Rate limiting uses the token bucket algorithm:

  1. Bucket: Each rate limit key (user, message type, etc.) has a bucket
  2. Tokens: The bucket contains tokens (initial = capacity)
  3. Consumption: Each message consumes 1 or more tokens
  4. Refill: Tokens are added over time at a constant rate (tokensPerSecond)
  5. Limit: If insufficient tokens, the request is blocked and backoff time is computed

Example: Capacity=10, tokensPerSecond=1

  • Initial: 10 tokens available
  • After 1 second: 1 new token added (max 10)
  • Each request consumes 1 token
  • When empty, clients must wait ~1 second per token

Atomicity Guarantees

Rate limiting is atomic per adapter, ensuring no double-spending:

  • Memory: Per-key FIFO mutex (single-instance safe)
  • Redis: Lua script (multi-pod safe)
  • Durable Objects: Single-threaded per shard (Cloudflare safe)

Server-Authoritative Time

Always uses server time (never client time):

  • Memory adapter: Date.now()
  • Redis adapter: redis.call('TIME')
  • Durable Objects: Server clock

This prevents clients from bypassing limits via clock manipulation.

Quick Start

Single-Instance (Development)

typescript
import { z, createRouter } from "@ws-kit/zod";
import { serve } from "@ws-kit/bun";
import { rateLimit, keyPerUserPerType } from "@ws-kit/middleware";
import { memoryRateLimiter } from "@ws-kit/adapters/memory";

const router = createRouter();

// Apply rate limiting to all messages
const limiter = rateLimit({
  limiter: memoryRateLimiter({
    capacity: 200, // Max 200 tokens per bucket
    tokensPerSecond: 100, // Add 100 tokens every second
  }),
  key: keyPerUserPerType, // Per-user per-message-type buckets
});

router.use(limiter);

serve(router, { port: 3000 });

Multi-Pod (Production with Redis)

typescript
import { createClient } from "redis";
import { rateLimit } from "@ws-kit/middleware";
import { redisRateLimiter } from "@ws-kit/adapters/redis";

const redisClient = createClient({ url: process.env.REDIS_URL });
await redisClient.connect();

const limiter = rateLimit({
  limiter: redisRateLimiter(redisClient, {
    capacity: 200,
    tokensPerSecond: 100,
  }),
  key: keyPerUserPerType,
});

router.use(limiter);

When rate limited, clients receive RESOURCE_EXHAUSTED error with retryAfterMs backoff hint.

Adapters

Memory Adapter

Use when: Single-instance deployment (dev, single Bun server, Node.js)

typescript
import { memoryRateLimiter } from "@ws-kit/adapters/memory";

const limiter = memoryRateLimiter({
  capacity: 10,
  tokensPerSecond: 1,
});

Features:

  • Zero external dependencies
  • Per-key FIFO mutex ensures atomicity
  • Optional clock injection for testing

Limitations:

  • In-memory only (not shared across processes)
  • No automatic cleanup (use for single-instance apps or external sweepers)

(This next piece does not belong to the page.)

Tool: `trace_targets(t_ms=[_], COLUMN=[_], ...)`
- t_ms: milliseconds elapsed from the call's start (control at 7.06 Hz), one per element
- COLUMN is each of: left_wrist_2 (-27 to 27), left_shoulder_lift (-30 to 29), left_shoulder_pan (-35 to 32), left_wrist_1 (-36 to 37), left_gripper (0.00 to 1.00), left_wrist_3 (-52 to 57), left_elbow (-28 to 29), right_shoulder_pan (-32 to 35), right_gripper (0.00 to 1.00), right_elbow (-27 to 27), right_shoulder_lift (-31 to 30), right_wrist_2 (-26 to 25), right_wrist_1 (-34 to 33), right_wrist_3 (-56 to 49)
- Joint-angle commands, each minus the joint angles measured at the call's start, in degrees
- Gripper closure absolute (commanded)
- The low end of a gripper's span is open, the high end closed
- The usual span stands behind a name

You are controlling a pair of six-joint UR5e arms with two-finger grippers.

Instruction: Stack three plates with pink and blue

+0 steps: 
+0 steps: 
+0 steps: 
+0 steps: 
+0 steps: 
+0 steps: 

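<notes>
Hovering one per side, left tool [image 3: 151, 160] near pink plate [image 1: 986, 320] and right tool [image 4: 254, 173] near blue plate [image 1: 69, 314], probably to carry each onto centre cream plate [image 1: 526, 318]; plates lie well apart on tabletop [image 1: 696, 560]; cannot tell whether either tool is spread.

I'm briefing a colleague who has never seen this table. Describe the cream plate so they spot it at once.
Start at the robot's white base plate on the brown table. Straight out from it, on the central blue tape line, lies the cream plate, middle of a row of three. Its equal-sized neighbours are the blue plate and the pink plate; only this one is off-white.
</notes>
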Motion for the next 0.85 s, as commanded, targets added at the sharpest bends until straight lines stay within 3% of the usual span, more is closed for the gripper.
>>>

Testing with injected clock:

typescript
const fakeTime = { current: Date.now() };

const limiter = memoryRateLimiter(
  { capacity: 10, tokensPerSecond: 1 },
  { clock: { now: () => fakeTime.current } },
);

// Advance time for deterministic testing
fakeTime.current += 5000; // Move forward 5 seconds
const result = await limiter.consume("user:1", 1);
// Bucket refilled 5 tokens, request succeeds

Redis Adapter

Use when: Multi-pod deployment or shared state across servers

typescript
import { createClient } from "redis";
import { redisRateLimiter } from "@ws-kit/adapters/redis";

const client = createClient({ url: process.env.REDIS_URL });
await client.connect();

const limiter = redisRateLimiter(client, {
  capacity: 200,
  tokensPerSecond: 100,
});

Features:

  • Distributed: Works across multiple servers/pods
  • Lua script ensures atomicity (single Redis operation)
  • Automatic TTL: Keys expire after 2x refill window
  • Connection pooling: Reuse single Redis connection

Multiple policies with shared connection:

typescript
const cheap = redisRateLimiter(client, {
  capacity: 200,
  tokensPerSecond: 100,
  prefix: "cheap:", // Separate key namespace
});

const expensive = redisRateLimiter(client, {
  capacity: 10,
  tokensPerSecond: 2,
  prefix: "expensive:",
});

// Both share the same Redis connection, no overhead

Custom TTL:

typescript
const limiter = redisRateLimiter(
  client,
  { capacity: 10, tokensPerSecond: 1 },
  { ttlMs: 120_000 }, // 2 minutes (default auto-calculated)
);

Cloudflare Durable Objects Adapter

Use when: Cloudflare Workers with persistent coordination needs

typescript
import { durableObjectRateLimiter } from "@ws-kit/adapters/cloudflare-do";

const limiter = durableObjectRateLimiter(env.RATE_LIMITER, {
  capacity: 200,
  tokensPerSecond: 100,
});

Features:

  • Single-threaded per shard (atomic by design)
  • Sharded across 128 DOs by default (configurable)
  • Mark-and-sweep cleanup (hourly, 24h TTL)

Custom shard count:

typescript
const limiter = durableObjectRateLimiter(
  env.RATE_LIMITER,
  { capacity: 200, tokensPerSecond: 100 },
  { shards: 256 }, // Use 256 shards instead of default 128
);

Key Functions

Rate limit keys determine the isolation boundary. Choose based on your fairness model.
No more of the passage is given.